TASK OBJECTIVE |
Transcribe the listing that follows in full, exactly, and drop its images.
[Start of Attachment]
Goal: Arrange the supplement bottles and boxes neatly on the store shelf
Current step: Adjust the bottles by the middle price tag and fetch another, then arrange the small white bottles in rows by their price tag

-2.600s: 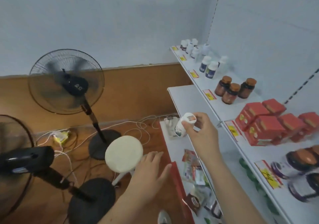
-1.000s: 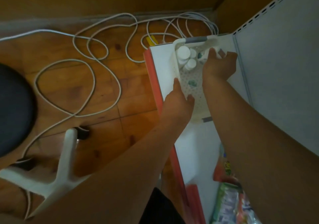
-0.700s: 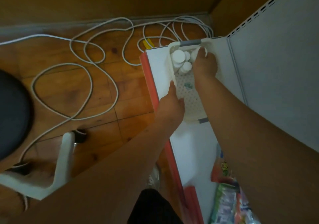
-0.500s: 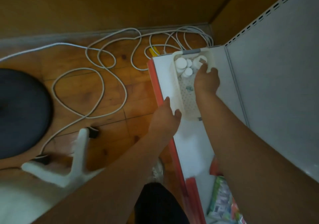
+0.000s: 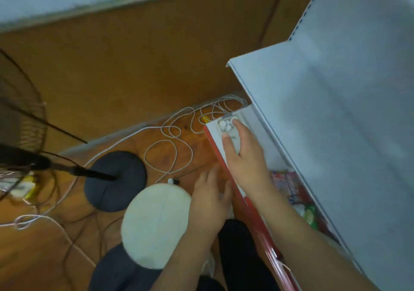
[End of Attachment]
ANSWER SPACE |
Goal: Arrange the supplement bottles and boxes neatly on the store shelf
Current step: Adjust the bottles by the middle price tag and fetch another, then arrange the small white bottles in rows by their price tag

-2.600s: 
-1.000s: 
-0.700s: 
-0.500s: 
+0.000s: 

An answer has been given, and the exercise is complete.